Free New England Travel Guides
The six New England states of MASSACHUSETTS, RHODE ISLAND, CONNECTICUT, NEW HAMPSHIRE, VERMONT, and MAINE like to view themselves as the repository of all that is intrinsically American. In this version of history, the tangled streets of old Boston, the farms of Connecticut, and the village greens of Vermont are the cradles of the nation.
Certainly, nostalgia is at the root of the region’s tourist trade; while the real business of making a living happens in cities for the most part well off the tourist trail, innumerable small towns have been dolled up to recapture a past that is at best wishful, and at times purely fictional. Picturesque they may be, with white-spired churches beside immaculate rolling greens, but they’re not always authentic: there’s little to distinguish a clapboard house built last year from another, two hundred years old, which has just had its annual coat of white paint.
The genteel seaside towns of modern Cape Cod and Rhode Island are a far cry from the first European settlements in New England. While the Pilgrims congregated in neat and pristine communities, later arrivals, with so much land to choose from, felt no need to reconstruct the compact little villages they had left behind in Europe. Instead, they fanned out across the Native American fields or straggled their farmhouses in endless strips along the newly built roadways (thus establishing a more genuinely American style of development).

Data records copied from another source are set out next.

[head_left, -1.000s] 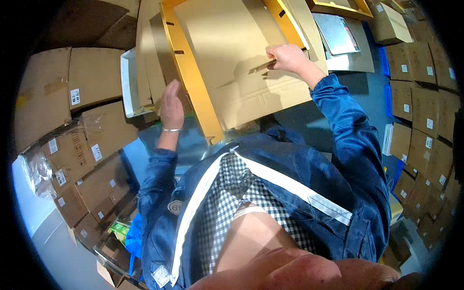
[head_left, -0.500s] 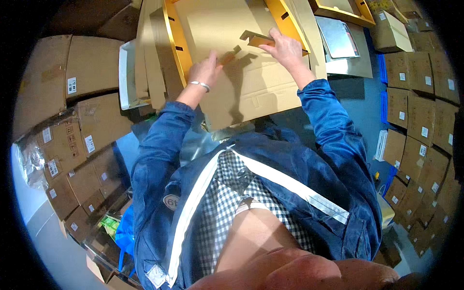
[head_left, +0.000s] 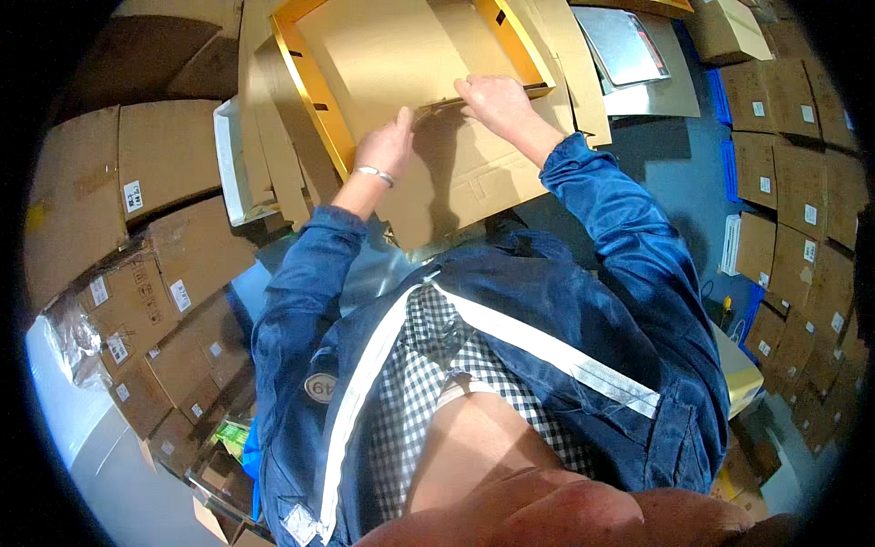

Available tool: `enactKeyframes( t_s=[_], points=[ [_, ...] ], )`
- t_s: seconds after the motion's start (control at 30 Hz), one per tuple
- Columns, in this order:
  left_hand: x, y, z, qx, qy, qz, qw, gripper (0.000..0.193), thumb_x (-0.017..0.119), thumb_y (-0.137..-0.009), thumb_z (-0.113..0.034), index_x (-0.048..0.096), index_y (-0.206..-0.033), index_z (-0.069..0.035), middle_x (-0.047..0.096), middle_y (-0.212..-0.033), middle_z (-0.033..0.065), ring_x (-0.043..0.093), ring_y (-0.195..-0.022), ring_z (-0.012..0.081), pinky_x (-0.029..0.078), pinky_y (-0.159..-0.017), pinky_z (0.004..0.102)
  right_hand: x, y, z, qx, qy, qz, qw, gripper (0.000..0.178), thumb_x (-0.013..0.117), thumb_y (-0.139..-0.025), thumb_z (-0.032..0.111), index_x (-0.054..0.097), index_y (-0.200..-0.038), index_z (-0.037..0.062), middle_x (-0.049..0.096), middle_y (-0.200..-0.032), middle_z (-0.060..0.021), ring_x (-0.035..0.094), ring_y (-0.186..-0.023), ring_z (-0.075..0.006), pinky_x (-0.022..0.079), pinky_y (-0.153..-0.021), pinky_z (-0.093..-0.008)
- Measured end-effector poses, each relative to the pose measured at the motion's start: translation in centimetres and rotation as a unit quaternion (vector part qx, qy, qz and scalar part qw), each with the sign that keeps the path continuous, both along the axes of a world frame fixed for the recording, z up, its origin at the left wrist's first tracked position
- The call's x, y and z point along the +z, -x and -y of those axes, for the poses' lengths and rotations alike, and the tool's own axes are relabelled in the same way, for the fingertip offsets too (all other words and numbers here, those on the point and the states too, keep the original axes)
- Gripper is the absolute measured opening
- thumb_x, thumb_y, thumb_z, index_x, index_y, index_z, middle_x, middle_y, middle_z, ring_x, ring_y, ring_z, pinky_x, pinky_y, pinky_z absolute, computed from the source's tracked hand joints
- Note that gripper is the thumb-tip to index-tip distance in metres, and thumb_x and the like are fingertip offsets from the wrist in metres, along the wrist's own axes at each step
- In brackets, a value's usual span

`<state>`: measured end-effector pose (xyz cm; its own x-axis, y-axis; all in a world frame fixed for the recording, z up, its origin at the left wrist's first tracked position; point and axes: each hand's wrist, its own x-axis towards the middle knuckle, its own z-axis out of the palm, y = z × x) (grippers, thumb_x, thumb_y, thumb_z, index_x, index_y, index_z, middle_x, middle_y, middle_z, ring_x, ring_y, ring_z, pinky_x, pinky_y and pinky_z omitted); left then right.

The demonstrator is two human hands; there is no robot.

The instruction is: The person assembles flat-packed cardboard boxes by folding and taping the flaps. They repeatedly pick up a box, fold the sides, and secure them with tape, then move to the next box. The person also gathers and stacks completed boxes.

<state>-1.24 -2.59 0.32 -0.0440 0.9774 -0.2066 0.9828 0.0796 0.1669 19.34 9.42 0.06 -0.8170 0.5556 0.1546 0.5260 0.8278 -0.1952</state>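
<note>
A gold-yellow frame [head_left: 314, 100] lies on a brown cardboard sheet [head_left: 497, 182] in front of me, with small dark slots along its side pieces. Across its near end runs a narrow gold strip [head_left: 437, 104], seen nearly edge-on between my hands. My left hand [head_left: 386, 146], with a silver bracelet at the wrist, is closed around the strip's left part by the frame's near left corner. My right hand [head_left: 499, 105] grips its right part, close to the near right corner. Whether the strip is one piece or two meeting pieces cannot be told, as my fingers cover much of it.
Flat silver panels [head_left: 624, 50] rest on cardboard to the right of the frame. A white tray-like piece [head_left: 232, 169] stands at the left. Stacked cardboard boxes [head_left: 169, 155] line the left, and more boxes [head_left: 793, 191] the right.
Both strip ends, earlier apart and tilted between my hands, now come together in a line near the frame's near end. My right hand has moved left and slightly down in the view.
</note>
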Motion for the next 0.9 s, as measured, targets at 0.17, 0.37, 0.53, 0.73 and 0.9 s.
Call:
enactKeyframes(
  t_s=[0.17, 0.37, 0.53, 0.73, 0.9],
  points=[
    [1.3, -2.3, -0.7, -0.036, -0.080, 0.103, 0.991, 0.044, 0.063, -0.087, -0.024, 0.043, -0.123, -0.010, 0.063, -0.106, 0.0175, 0.063, -0.092, 0.0384, 0.053, -0.077, 0.0475, -0.8, -0.8, 0.3, 0.031, 0.000, 0.064, 0.997, 0.031, 0.069, -0.077, 0.017, 0.054, -0.102, 0.0071, 0.063, -0.088, -0.0105, 0.066, -0.080, -0.0285, 0.052, -0.070, -0.0396],
    [-1.4, -3.5, -1.4, -0.174, -0.131, 0.005, 0.976, 0.016, 0.059, -0.087, -0.019, 0.056, -0.100, -0.011, 0.065, -0.089, 0.0092, 0.065, -0.082, 0.0274, 0.054, -0.068, 0.0405, 1.1, -1.3, 1.8, 0.057, 0.022, 0.024, 0.998, 0.039, 0.071, -0.072, 0.012, 0.056, -0.107, 0.0094, 0.060, -0.107, -0.0088, 0.058, -0.104, -0.0265, 0.044, -0.088, -0.0408],
    [-0.8, -4.4, -1.5, -0.169, -0.109, 0.036, 0.979, 0.018, 0.053, -0.092, -0.027, 0.056, -0.094, -0.009, 0.067, -0.085, 0.0122, 0.066, -0.080, 0.0314, 0.054, -0.068, 0.0424, 3.5, -4.7, 8.9, 0.017, 0.190, -0.037, 0.981, 0.042, 0.069, -0.072, 0.012, 0.057, -0.113, 0.0095, 0.055, -0.126, -0.0080, 0.049, -0.120, -0.0257, 0.039, -0.101, -0.0412],
    [-1.0, -3.9, -2.1, -0.156, -0.078, 0.065, 0.982, 0.022, 0.049, -0.096, -0.030, 0.054, -0.095, -0.009, 0.066, -0.085, 0.0154, 0.064, -0.081, 0.0346, 0.051, -0.067, 0.0472, -0.5, -7.7, 11.9, 0.120, -0.039, 0.048, 0.991, 0.046, 0.057, -0.081, 0.016, 0.055, -0.126, 0.0154, 0.051, -0.130, -0.0101, 0.043, -0.127, -0.0299, 0.033, -0.107, -0.0500],
    [-0.6, -4.1, -2.3, -0.145, -0.048, 0.048, 0.987, 0.023, 0.047, -0.097, -0.032, 0.055, -0.098, -0.011, 0.067, -0.092, 0.0134, 0.064, -0.088, 0.0338, 0.052, -0.073, 0.0457, 2.3, -6.8, 11.9, 0.160, -0.035, -0.047, 0.985, 0.041, 0.056, -0.077, 0.014, 0.058, -0.119, 0.0106, 0.061, -0.100, -0.0099, 0.062, -0.098, -0.0256, 0.053, -0.085, -0.0363]
  ],
)
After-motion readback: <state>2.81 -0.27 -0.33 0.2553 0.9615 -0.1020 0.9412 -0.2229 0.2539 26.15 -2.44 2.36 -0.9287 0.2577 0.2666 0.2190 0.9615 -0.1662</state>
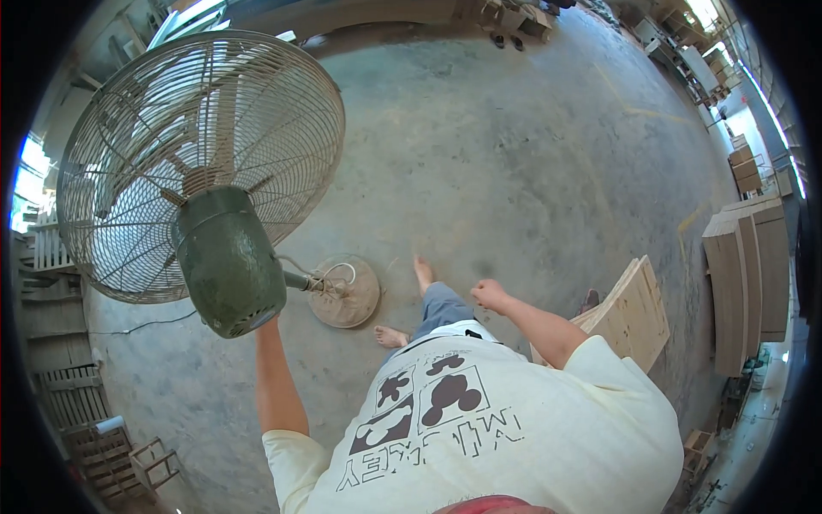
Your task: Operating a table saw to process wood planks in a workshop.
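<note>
A large pedestal fan with a round wire guard point(291, 94) and a dark green motor housing point(229, 261) stands at my left. Its pole runs down to a round, dusty base point(364, 295) on the floor. My left forearm point(278, 377) reaches up to the rear underside of the motor housing, which hides the hand and its fingers. In front of my body, my right hand point(490, 295) hangs in the air, its fingers curled in a loose fist. Nothing shows in it, and it touches neither the fan nor the boards.
Pale wooden boards point(638, 321) stand close by my right arm. Farther right are stacked brown panels point(745, 283) and boxes point(745, 171). A dark cable point(154, 323) crosses the concrete floor point(479, 154) at the left. Wooden pallets point(94, 463) and a small wooden frame point(156, 463) lie at the lower left.
</note>
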### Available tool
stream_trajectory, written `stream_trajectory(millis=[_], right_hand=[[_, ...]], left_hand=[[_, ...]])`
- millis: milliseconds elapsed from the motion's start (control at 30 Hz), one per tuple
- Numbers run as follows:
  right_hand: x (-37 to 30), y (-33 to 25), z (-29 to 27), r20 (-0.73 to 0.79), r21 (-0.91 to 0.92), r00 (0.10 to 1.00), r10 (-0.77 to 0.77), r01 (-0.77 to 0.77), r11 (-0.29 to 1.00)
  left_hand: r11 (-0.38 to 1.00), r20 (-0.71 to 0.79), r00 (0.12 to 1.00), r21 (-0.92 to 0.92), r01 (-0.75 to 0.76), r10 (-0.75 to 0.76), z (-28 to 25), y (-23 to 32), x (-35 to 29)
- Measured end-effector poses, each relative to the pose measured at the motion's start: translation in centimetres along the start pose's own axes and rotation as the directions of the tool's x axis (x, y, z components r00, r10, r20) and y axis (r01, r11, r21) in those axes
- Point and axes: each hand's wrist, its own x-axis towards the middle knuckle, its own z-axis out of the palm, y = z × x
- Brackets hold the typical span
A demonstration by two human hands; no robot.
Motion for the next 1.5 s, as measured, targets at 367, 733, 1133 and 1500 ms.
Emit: stream_trajectory(millis=[367,733,1133,1500], right_hand=[[4.4,-2.6,-1.3,0.114,0.053,0.992,-0.045,0.039,0.998],[12.9,-3.2,-7.1,0.105,0.21,0.985,-0.139,0.115,0.971],[25.4,-9.9,-20.2,0.097,0.442,0.995,0.003,-0.046,0.896],[39.9,-11.4,-32.5,-0.223,0.116,0.968,-0.117,0.146,0.982]], left_hand=[[0.903,-0.055,0.938,-0.293,0.313,-0.343,-2.9,6.3,0.7],[0.429,0.092,0.454,-0.206,0.88,-0.886,0.1,-0.4,-11.1],[0.284,0.472,0.326,-0.159,0.945,-0.819,19.7,-0.4,-19.3],[0.739,0.846,0.325,0.112,0.664,-0.421,45.0,-4.5,11.2]])
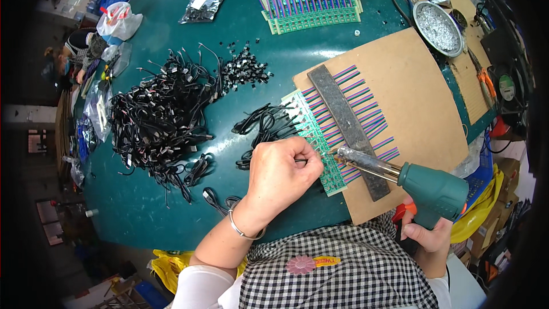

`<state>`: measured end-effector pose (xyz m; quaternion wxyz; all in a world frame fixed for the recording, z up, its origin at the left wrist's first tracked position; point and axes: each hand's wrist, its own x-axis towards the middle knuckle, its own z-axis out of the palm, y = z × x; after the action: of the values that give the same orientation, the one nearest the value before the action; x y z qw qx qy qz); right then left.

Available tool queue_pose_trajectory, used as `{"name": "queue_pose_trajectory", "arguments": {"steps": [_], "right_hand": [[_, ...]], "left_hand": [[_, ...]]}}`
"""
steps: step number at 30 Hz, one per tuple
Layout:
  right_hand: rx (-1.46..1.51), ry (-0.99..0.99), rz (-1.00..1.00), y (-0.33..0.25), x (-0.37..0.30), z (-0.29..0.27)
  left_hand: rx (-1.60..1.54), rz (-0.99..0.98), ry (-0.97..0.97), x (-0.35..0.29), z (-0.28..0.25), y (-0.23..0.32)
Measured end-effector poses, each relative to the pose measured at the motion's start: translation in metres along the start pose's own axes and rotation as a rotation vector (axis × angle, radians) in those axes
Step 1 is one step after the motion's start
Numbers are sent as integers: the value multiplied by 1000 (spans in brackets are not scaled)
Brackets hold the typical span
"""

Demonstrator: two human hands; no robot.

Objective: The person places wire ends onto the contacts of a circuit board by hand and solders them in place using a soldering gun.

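My left hand is closed in a pinch on a thin black cable, held at the edge of a green circuit board strip. My right hand grips a green soldering gun by its handle. The gun's metal tip is at the board, just right of my left fingertips; whether it touches cannot be made out. Purple, blue and dark wires run rightward from the strip. A dark flat bar lies across them. Black cables extend from the strip's left side.
The strip partly rests on a brown board. Left lies a big heap of black cables beside small black parts. More wired circuit boards stand at the back. A metal bowl and orange-handled pliers lie right.
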<state>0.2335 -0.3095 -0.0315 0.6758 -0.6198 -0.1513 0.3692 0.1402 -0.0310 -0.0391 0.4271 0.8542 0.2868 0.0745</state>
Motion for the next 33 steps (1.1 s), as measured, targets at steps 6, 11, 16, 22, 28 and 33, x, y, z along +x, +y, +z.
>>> {"name": "queue_pose_trajectory", "arguments": {"steps": [6, 11, 16, 22, 28, 33], "right_hand": [[8, 59, 92, -4, 1, 8], [-127, -146, -14, 20, -6, -15], [50, 145, 53, 1, -3, 4], [27, 156, -42, 1, -2, 1], [1, 107, 59, -15, -3, 7], [-47, 132, 73, -12, -9, 4]], "left_hand": [[7, 8, 30, -2, 2, -1], [-2, 9, 27, -2, 3, 0], [1, 15, 35, -1, 3, 0], [1, 16, 52, -2, 3, 1], [31, -3, 33, -2, 2, 1], [-26, -29, -105, 2, -5, -2]]}}
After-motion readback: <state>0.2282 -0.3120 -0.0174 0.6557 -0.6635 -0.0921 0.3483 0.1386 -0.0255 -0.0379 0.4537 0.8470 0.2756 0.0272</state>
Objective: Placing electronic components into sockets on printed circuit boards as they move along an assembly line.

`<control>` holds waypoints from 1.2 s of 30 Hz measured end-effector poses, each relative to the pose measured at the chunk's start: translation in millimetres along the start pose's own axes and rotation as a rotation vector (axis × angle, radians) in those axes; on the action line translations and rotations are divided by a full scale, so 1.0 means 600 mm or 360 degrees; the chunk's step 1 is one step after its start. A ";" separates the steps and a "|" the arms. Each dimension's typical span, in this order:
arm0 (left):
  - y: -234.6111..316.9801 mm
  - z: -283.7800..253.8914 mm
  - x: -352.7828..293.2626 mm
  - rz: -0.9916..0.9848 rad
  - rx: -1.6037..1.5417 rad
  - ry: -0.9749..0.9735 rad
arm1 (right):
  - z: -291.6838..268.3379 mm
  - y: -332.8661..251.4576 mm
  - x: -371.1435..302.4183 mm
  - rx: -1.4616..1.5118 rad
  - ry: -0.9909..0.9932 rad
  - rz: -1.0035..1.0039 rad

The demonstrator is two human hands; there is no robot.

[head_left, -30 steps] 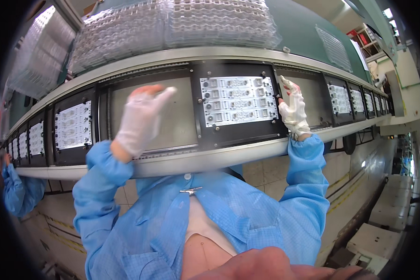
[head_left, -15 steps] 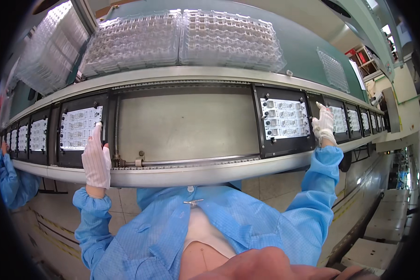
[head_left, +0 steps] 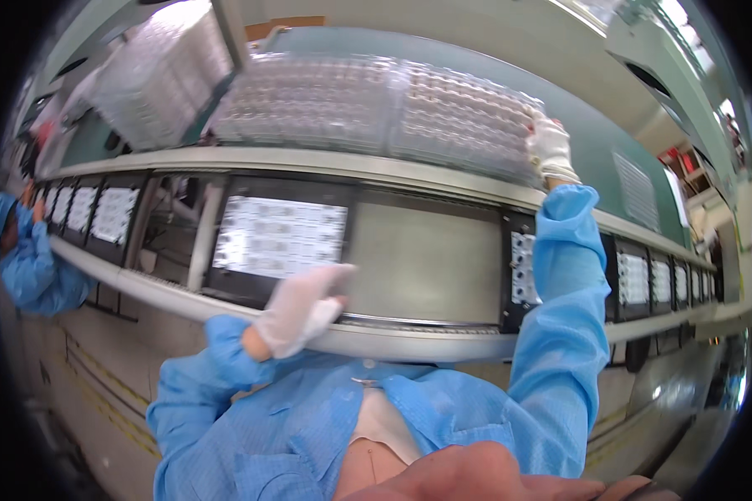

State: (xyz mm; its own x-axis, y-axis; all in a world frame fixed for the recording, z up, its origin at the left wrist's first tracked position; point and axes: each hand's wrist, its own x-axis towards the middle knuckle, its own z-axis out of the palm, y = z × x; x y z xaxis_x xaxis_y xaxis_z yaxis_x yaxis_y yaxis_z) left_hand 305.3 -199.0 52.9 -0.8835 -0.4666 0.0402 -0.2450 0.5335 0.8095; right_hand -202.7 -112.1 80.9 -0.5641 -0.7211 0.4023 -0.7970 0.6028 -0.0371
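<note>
My left hand (head_left: 305, 309), in a white glove, is open over the near edge of a black fixture. Its fingers stretch to the right, slightly smeared, with the thumb apart. That fixture carries a white circuit board panel (head_left: 280, 235). My right hand (head_left: 551, 149), also gloved, reaches across the line to the right end of a stack of clear plastic trays (head_left: 468, 117). Its fingers meet the stack's edge, but blur hides whether they grip a tray. Under my right sleeve another white panel (head_left: 523, 263) shows only in part.
A second stack of clear trays (head_left: 309, 104) adjoins the first, and a taller one (head_left: 159, 79) stands far left. One clear tray (head_left: 637, 192) lies on the green table at right. More panels on fixtures line the conveyor rail (head_left: 393, 341). A co-worker (head_left: 42, 259) is at left.
My right hand has left the right-hand fixtures and moved back to the tray stack. My left hand has moved right, off the panel's edge. The view has shifted, and the left panel sits farther right.
</note>
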 end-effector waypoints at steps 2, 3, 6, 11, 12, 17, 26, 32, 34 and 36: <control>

As the European foothold on the continent became more certain, the coastline came increasingly to be viewed as prime real estate, to be lined with grand patrician homes – from the Vanderbilt mansions of Newport to the presidential compounds of the Bush and Kennedy families.
The Ivy League colleges – Harvard, Yale, Brown, Dartmouth, et al – still embody New England’s strong sense of its own superiority, though, in fact, the region’s traditional role as home to the WASP elite is due more to the vagaries of history and ideology than to economic or cultural realities.
Its thin soil and harsh climate made it difficult for the first pioneers to sustain an agricultural way of life, while the industrial prosperity of the nineteenth and early twentieth centuries is now, for the most part, a distant memory. Despite recent diversification and the development of some high-tech industries, New England has pockets, mostly in rural Vermont and New Hampshire, that is as poor as any in the US economic base.
New England can be a rather pricey place to visit, especially in late September and October, when visitors flock to see the magnificent fall foliage. Its tourist facilities are aimed at weekenders from the big cities as much as outsiders; places like Cape Cod make convenient short breaks for locals, but they’re not the bucolic retreats you might expect.
Connecticut and Rhode Island in particular clearly form part of the great East Coast megalopolis, which stretches from Washington to Boston – you rarely escape the feeling that you’re traveling through some vast suburb of New York. Boston itself, however, is a vibrant and stimulating city, while further up the coast the towns finally thin out and the scenery gets appealing (as does the seafood ).
Inland, too, the lakes and mountains of New Hampshire, and particularly Maine, offer rural wildernesses to rival any in the nation. Vermont is slightly less diverse, but its country roads offer pleasant wandering through tiny villages and serene forests.